Entremos, pues, al cuerpo doctrinal de esta homilía y luego sacar consecuencias prácticas para nuestra vida renovada por este tiempo de penitencia y perdón.

La parábola de la higuera estéril refleja la misericordia de Dios y manifiesta su paciencia que espera siempre de nosotros, frutos de verdadera conversión.

El evangelio de hoy, tiene dos unidades bien diferenciadas: 1ª. Comentario de Jesús a dos tristes acontecimientos: muerte violenta de unos galileos por Herodes y derrumbamiento de la Torre de Siloé que aplastó a dieciocho hombres.2ª. La parábola de la higuera estéril. Ambas unidades coinciden en la urgencia de la conversión, antes de que se agote la paciencia de Dios.

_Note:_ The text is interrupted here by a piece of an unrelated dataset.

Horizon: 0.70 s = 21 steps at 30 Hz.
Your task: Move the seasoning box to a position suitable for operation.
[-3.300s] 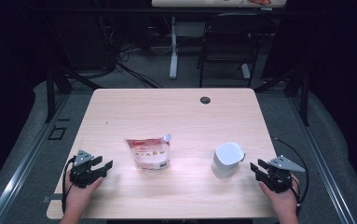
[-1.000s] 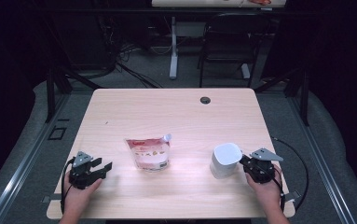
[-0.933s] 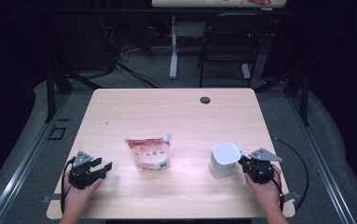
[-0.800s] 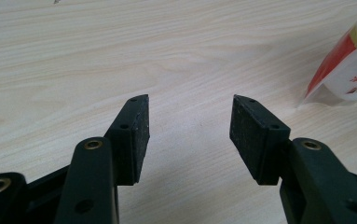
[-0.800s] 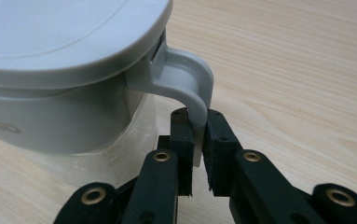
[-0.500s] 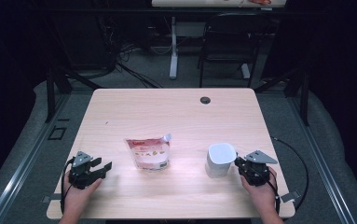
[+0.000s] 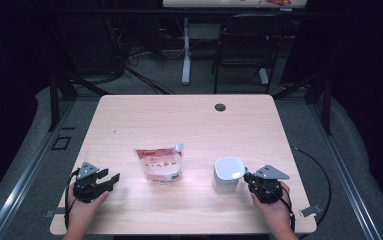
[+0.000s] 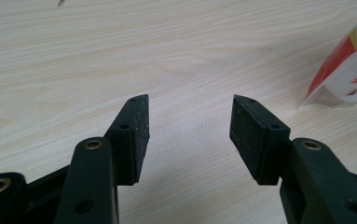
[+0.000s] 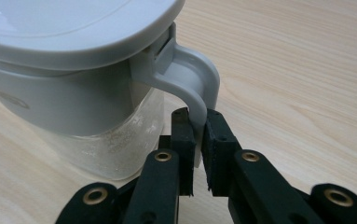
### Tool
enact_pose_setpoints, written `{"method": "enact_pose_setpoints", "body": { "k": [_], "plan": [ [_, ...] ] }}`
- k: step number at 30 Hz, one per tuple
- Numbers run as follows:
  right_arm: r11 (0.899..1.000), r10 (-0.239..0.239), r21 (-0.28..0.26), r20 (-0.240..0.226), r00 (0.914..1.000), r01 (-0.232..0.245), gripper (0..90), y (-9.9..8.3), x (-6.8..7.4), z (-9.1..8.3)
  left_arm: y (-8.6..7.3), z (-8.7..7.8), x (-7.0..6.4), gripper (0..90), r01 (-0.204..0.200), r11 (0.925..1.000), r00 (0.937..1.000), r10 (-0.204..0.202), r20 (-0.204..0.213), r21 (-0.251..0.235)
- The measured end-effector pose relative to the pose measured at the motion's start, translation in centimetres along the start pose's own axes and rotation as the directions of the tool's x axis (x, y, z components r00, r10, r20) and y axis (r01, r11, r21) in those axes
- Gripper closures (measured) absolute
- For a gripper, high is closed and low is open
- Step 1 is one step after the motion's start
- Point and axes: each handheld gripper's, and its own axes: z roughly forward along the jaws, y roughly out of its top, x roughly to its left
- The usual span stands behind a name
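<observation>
My right gripper (image 9: 198, 135) has jaws closed on handle (image 9: 195, 88) of the jug (image 7: 228, 175), standing at counter (image 7: 189, 120) right-front. Left gripper (image 8: 188, 123) jaws wide apart w/ nothing between, near pouch (image 7: 159, 163).

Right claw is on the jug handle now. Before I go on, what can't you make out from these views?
- Jug contents: right gripper view, the grey lid and frosted wall hide them.
- Pouch label text: high view, too small; left gripper view, cut off by the right edge.
- Right claw grip: high view, hidden under its grey plate.
- Jug handle: high view, hidden behind the jug.
</observation>
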Motion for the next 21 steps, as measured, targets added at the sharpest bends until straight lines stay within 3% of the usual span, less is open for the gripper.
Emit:
{"method": "enact_pose_setpoints", "body": {
  "k": [8, 12, 21],
  "plan": [
    [1.000, -0.020, 0.012, -0.020, 0.9996, 0.020, 83.9, 0.0, 1.6, -0.4, 0.0, -0.1, -0.1, 47.4, 0.000, 1.0000, 1.0000, 0.000, 0.001, -0.003],
    [1.000, 0.008, 0.018, -0.014, 0.9999, -0.008, 83.4, -0.2, 2.0, -0.7, 0.0, -0.1, -0.1, 47.4, -0.004, 1.0000, 1.0000, 0.004, 0.002, -0.002],
    [0.997, 0.071, 0.032, -0.068, 0.9952, -0.069, 81.5, -0.5, 1.8, -1.3, 0.0, -0.3, 0.0, 47.3, -0.002, 1.0000, 1.0000, 0.002, 0.002, -0.005]
  ]
}}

Arrepentirse, volverse a Dios dejando de lado los pecados para ser perdonados por Dios clemente y misericordioso, es la respuesta y actitud adecuadas.

Puntualizamos que se trata de una conversión urgente y oportuna, distinguiendo, que existe mucha diferencia entre vivir la urgencia de la conversión como una amenaza o como una invitación amorosa y liberadora. 

Por otra parte, en el caso de amenaza, ante el juicio divino que a todos toca y hace tener angustia y temor, si somos humildes y reconocemos nuestras infidelidades pecaminosas, experimentamos de inmediato el consuelo del perdón, la seguridad del amor sin fronteras de parte de Dios que nos salva, nos conforta y nos hace ser fieles a su voluntad para fiarnos siempre en sus divinas promesas de salvación y que nuestro gozo y seguridad se finquen en el cumplimiento de la voluntad divina a ejemplo de Cristo, quien siempre manifestó con palabras y obras, que su manjar era cumplir con la voluntad de su Padre santo y bueno.